TASK DETAILS. From the listing below, copy only the lines from the line that contains "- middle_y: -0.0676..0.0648" to the line that contains "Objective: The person", counting those two lines as part of the copy.

──────── DATASET EXTRACT ────────

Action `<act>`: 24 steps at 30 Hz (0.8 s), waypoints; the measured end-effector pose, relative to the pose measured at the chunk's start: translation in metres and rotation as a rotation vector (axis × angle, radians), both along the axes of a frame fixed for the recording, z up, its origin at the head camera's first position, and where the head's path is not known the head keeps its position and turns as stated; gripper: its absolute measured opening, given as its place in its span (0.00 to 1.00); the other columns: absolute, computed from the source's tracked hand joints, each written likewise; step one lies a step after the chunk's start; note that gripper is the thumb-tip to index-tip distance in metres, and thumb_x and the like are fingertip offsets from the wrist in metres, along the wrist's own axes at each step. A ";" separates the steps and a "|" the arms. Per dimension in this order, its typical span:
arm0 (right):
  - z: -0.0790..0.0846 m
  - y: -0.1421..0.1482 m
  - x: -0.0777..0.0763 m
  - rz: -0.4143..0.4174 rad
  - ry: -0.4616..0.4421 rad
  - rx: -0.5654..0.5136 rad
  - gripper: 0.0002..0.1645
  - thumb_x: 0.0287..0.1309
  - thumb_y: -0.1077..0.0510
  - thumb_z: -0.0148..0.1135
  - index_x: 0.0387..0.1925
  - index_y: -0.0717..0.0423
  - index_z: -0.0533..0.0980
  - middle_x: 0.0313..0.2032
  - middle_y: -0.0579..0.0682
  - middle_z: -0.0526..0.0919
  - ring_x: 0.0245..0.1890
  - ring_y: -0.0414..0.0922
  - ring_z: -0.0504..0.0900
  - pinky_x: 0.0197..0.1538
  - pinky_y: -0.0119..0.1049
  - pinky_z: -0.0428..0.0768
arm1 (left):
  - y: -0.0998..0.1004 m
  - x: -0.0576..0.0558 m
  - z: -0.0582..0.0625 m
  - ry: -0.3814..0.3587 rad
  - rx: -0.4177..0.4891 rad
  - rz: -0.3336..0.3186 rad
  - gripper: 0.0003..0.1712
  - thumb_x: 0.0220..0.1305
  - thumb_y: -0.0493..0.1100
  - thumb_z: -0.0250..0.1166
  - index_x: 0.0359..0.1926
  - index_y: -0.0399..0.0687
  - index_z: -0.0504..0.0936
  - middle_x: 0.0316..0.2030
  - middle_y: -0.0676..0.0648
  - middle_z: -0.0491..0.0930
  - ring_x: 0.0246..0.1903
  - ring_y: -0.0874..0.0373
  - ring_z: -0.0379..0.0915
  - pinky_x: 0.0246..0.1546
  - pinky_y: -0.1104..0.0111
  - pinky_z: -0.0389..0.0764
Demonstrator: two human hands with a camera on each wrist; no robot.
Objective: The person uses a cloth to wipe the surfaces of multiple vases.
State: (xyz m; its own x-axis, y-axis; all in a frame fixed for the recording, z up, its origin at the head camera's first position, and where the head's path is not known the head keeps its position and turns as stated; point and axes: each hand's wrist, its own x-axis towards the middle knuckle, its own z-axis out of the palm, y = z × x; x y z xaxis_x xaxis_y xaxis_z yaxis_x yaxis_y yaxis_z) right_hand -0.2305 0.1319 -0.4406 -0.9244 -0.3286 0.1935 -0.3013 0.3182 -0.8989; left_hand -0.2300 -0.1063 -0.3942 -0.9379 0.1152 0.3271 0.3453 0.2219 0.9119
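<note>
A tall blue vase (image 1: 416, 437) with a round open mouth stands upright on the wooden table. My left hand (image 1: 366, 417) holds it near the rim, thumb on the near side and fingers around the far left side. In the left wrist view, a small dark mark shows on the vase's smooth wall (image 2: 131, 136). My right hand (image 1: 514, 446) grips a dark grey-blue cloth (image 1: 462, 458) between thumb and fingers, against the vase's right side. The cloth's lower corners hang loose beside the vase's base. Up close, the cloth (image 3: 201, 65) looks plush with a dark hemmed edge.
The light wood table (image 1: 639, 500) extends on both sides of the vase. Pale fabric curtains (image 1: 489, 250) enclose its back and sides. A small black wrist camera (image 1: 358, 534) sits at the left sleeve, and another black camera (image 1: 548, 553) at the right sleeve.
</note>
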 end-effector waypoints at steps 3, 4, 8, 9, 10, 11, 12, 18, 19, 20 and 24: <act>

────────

WRITTEN ANSWER.
  - middle_y: -0.0676..0.0648
  - middle_z: -0.0491..0.0930
  - ring_x: 0.0246..0.1903
  - ring_y: -0.0874..0.0373
  - ring_z: -0.0379..0.0915
  - pinky_x: 0.0246..0.1546
  - pinky_y: -0.1104..0.0111
  - pinky_z: -0.0389..0.0764
Demonstrator: two human hands with a camera on each wrist; no robot.
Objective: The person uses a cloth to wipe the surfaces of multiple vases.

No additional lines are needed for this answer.